Французский полтергейст (СИ) - Криптонов Василий
В общем — нет, не моё. Мне, наверное, суждено было в этот мир попасть — я с рождения чувствовал себя немного аристократом. К труду питаю отвращение, а вот приключения мне нравятся. Такие, чтобы ночью после них домой возвращаться, в тепло и уют. Как Шерлок Холмс, например. Вот, судьба наконец-то изловчилась выстроиться именно так, как я хотел.
Кстати говоря, благодарить за это нужно Татьяну. Если бы не она — где бы я сейчас был? Пахал бы за копейки в какой-нибудь шараге «Рога и копыта», деля зарплату между арендой и коммуналкой, пробавлялся дошираком, ходил в загибающуюся библиотеку и подумывал о том, чтобы пойти преподавать русский и литературу. С зарплатой там, может, и так себе, но, говорят, есть какие-то социальные льготы и карьерные перспективы, смутно мною осознаваемые.

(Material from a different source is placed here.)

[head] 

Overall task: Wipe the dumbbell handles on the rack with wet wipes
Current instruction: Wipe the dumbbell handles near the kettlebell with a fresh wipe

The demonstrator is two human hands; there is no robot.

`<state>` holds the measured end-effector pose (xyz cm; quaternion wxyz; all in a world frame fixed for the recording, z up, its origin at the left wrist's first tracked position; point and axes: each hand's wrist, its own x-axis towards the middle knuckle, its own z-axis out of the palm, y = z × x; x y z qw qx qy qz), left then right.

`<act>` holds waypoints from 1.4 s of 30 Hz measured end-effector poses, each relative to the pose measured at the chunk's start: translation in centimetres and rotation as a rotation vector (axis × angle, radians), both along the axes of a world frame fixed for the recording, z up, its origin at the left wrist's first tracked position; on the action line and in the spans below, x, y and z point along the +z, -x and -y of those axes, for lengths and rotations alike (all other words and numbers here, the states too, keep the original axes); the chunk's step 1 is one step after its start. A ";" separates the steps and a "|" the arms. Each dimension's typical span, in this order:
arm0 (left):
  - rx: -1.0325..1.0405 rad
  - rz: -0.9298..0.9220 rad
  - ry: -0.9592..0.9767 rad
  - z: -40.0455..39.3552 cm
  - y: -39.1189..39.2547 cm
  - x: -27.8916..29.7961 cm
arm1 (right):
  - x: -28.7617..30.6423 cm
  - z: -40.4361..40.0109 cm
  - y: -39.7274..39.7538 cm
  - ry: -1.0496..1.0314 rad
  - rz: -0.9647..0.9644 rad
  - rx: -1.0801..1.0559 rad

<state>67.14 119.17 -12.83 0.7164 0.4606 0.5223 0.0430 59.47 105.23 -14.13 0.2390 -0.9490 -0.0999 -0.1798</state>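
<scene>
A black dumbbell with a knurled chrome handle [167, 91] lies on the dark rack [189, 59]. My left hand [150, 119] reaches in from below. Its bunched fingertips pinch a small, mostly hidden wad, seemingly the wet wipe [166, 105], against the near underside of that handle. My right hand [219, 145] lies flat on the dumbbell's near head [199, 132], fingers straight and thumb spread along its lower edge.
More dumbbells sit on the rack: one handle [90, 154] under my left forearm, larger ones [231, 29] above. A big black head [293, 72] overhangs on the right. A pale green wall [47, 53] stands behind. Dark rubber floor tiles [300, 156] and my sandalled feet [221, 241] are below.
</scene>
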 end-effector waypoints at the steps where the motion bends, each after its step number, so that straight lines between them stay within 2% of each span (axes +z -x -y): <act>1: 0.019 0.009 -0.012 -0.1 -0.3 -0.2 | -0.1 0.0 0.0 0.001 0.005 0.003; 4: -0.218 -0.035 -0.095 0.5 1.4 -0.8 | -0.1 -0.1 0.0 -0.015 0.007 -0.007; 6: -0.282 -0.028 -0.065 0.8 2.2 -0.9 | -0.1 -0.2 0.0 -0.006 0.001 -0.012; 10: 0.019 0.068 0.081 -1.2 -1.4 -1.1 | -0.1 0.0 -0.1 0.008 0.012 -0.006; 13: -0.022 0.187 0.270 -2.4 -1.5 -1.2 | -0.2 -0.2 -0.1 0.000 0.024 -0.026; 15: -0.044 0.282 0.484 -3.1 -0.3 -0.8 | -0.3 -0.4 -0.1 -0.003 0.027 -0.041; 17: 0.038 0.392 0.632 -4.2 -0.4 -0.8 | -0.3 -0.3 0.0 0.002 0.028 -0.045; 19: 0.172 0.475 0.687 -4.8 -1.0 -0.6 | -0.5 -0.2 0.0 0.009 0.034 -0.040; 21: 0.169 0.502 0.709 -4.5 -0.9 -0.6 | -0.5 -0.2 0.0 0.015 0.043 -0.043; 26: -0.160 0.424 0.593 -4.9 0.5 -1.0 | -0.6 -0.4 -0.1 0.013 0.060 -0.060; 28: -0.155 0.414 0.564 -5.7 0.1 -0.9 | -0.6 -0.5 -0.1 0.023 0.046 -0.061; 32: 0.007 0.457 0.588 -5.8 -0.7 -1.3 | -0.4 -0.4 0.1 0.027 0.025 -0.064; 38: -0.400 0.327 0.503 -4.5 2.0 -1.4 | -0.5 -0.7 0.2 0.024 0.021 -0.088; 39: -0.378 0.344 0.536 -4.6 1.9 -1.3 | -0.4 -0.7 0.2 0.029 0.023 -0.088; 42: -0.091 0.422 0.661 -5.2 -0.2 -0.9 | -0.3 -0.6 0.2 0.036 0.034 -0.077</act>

Бр-р-р! Жуть-то какая. Слава Таньке! Ура рыжей! Куплю ей красивейший букет цветов! Хотя нет, не куплю. Серебрякову скажу, чтобы купил. И Таньке приятно, и для дела полезно. А что самое главное — я как будто бы и ни при чём вовсе.
— Судя по благостному выражению вашего лица, Александр Николаевич, вы уже приняли решение?
— Что? Ах, простите, это я о дамах задумался. Когда я думаю о дамах, у меня всегда такое решительное выражение лица.
— Верно, верно мыслите! Где деньги — там, известное дело, и дамы всенепременно сыщутся. Ну так что же, вторая бумажка?
— Да на что же мне вторая? Давайте третью.
— Третью? — скривился Яков Олифантьевич. — Разочаровываете вы меня, Александр Николаевич. Ну что такое эта третья бумажка?
— Бог Троицу любит.
— Оно, конечно, так…
— Ну так вот, значит, и порешили. Кто же мы такие, чтобы с Господом спорить!
С предельно кислым видом Яков Олифантьевич пожал мне руку и принялся вытаскивать из портфеля уже настоящие, имеющие юридическое значение бумаги, которые нам с ним предстояло читать, уточнять и подписывать.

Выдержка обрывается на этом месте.